* **DATA**
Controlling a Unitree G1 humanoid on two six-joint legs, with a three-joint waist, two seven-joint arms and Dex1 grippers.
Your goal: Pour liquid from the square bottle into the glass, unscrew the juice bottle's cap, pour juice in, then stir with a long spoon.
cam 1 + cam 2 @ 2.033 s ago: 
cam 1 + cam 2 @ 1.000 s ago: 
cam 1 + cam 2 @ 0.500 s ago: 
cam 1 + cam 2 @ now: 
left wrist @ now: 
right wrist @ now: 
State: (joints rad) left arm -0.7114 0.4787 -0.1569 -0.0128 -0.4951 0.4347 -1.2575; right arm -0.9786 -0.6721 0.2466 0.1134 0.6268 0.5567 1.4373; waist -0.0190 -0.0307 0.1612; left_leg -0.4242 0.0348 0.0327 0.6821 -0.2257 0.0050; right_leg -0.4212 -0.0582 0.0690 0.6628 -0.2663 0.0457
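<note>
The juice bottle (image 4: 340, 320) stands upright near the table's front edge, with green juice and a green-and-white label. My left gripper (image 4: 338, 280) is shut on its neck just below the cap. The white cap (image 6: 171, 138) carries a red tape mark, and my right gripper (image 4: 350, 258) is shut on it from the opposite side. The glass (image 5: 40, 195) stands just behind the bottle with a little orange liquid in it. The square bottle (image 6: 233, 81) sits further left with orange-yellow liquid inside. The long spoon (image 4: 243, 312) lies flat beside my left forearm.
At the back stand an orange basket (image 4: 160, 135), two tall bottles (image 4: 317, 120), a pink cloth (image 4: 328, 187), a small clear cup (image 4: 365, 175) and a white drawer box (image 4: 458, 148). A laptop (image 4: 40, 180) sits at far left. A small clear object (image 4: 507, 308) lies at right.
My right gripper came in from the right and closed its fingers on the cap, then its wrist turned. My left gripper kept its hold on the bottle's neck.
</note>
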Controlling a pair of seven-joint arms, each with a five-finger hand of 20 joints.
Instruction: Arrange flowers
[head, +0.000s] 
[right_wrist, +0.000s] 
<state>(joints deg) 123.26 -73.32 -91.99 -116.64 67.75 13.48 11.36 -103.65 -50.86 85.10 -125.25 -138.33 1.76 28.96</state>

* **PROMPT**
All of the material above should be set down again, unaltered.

* **ANSWER TO THE EXERCISE**
Controlling a Unitree G1 humanoid on two six-joint legs, with a three-joint waist, two seven-joint arms and Dex1 grippers.
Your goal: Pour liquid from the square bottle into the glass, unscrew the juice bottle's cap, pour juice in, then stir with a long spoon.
cam 1 + cam 2 @ 2.033 s ago: 
cam 1 + cam 2 @ 1.000 s ago: 
cam 1 + cam 2 @ 0.500 s ago: 
cam 1 + cam 2 @ now: 
left wrist @ now: 
right wrist @ now: 
State: (joints rad) left arm -0.7114 0.4787 -0.1569 -0.0128 -0.4951 0.4347 -1.2575; right arm -0.9786 -0.6721 0.2466 0.1134 0.6268 0.5567 1.4373; waist -0.0190 -0.0307 0.1612; left_leg -0.4242 0.0348 0.0327 0.6821 -0.2257 0.0050; right_leg -0.4212 -0.0582 0.0690 0.6628 -0.2663 0.0457
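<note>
The juice bottle (image 4: 340, 320) stands upright near the table's front edge, with green juice and a green-and-white label. My left gripper (image 4: 338, 280) is shut on its neck just below the cap. The white cap (image 6: 171, 138) carries a red tape mark, and my right gripper (image 4: 350, 258) is shut on it from the opposite side. The glass (image 5: 40, 195) stands just behind the bottle with a little orange liquid in it. The square bottle (image 6: 233, 81) sits further left with orange-yellow liquid inside. The long spoon (image 4: 243, 312) lies flat beside my left forearm.
At the back stand an orange basket (image 4: 160, 135), two tall bottles (image 4: 317, 120), a pink cloth (image 4: 328, 187), a small clear cup (image 4: 365, 175) and a white drawer box (image 4: 458, 148). A laptop (image 4: 40, 180) sits at far left. A small clear object (image 4: 507, 308) lies at right.
My right gripper came in from the right and closed its fingers on the cap, then its wrist turned. My left gripper kept its hold on the bottle's neck.
</note>
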Controlling a pair of seven-joint arms, each with a five-finger hand of 20 joints.
Instruction: Arrange flowers
[head, +0.000s] 
[right_wrist, +0.000s] 
<state>(joints deg) 123.26 -73.32 -91.99 -116.64 67.75 13.48 11.36 -103.65 -50.86 85.10 -125.25 -138.33 1.76 28.96</state>

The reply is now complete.